_What the exercise asks_
Transcribe, word for word and without additions, each line below from the one containing "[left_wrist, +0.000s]" through the one containing "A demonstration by", both ends included.

_Dataset extract_
■ ■ ■ ■ ■ ■ ■

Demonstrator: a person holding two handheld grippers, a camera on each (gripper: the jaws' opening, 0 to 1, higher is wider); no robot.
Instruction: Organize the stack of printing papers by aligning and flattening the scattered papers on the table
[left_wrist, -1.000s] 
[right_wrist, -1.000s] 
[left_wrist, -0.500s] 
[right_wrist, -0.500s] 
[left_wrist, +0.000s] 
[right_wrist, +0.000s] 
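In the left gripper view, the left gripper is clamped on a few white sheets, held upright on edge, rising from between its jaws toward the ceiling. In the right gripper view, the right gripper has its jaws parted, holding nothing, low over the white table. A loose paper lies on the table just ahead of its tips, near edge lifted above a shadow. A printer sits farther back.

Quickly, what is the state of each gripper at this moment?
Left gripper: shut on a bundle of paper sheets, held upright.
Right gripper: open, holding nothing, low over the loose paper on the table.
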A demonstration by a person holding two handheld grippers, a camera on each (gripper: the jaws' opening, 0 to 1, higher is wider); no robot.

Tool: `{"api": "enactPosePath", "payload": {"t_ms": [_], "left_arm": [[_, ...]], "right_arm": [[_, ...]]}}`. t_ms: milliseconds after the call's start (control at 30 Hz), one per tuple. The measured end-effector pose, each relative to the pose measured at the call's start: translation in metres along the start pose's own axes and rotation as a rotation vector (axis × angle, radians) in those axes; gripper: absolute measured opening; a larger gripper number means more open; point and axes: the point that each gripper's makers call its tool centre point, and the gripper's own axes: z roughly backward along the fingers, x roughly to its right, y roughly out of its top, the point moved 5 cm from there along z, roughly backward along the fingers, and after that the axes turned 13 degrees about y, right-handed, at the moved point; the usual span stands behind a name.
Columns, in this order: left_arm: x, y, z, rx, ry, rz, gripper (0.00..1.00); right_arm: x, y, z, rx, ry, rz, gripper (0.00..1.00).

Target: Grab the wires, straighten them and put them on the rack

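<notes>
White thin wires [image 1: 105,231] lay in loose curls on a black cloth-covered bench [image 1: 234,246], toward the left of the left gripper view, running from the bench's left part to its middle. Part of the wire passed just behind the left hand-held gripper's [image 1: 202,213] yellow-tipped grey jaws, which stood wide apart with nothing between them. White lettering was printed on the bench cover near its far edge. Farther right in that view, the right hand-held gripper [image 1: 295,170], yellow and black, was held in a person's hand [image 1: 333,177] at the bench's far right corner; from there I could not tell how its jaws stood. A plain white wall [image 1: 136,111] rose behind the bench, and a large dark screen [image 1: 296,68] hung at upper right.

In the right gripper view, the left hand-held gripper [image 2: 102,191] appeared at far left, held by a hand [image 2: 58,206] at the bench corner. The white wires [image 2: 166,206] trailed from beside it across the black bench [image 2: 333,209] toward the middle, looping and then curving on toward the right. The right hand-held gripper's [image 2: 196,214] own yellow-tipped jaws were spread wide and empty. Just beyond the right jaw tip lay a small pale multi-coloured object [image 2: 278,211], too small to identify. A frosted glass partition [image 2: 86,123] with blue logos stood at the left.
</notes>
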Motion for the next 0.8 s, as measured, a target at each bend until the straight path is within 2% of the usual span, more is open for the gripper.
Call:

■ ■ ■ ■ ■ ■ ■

_Exercise response_
[left_wrist, +0.000s] 
[right_wrist, +0.000s] 
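In the left gripper view, the left gripper is clamped on a few white sheets, held upright on edge, rising from between its jaws toward the ceiling. In the right gripper view, the right gripper has its jaws parted, holding nothing, low over the white table. A loose paper lies on the table just ahead of its tips, near edge lifted above a shadow. A printer sits farther back.

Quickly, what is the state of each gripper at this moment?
Left gripper: shut on a bundle of paper sheets, held upright.
Right gripper: open, holding nothing, low over the loose paper on the table.
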A demonstration by a person holding two handheld grippers, a camera on each (gripper: the jaws' opening, 0 to 1, higher is wider); no robot.

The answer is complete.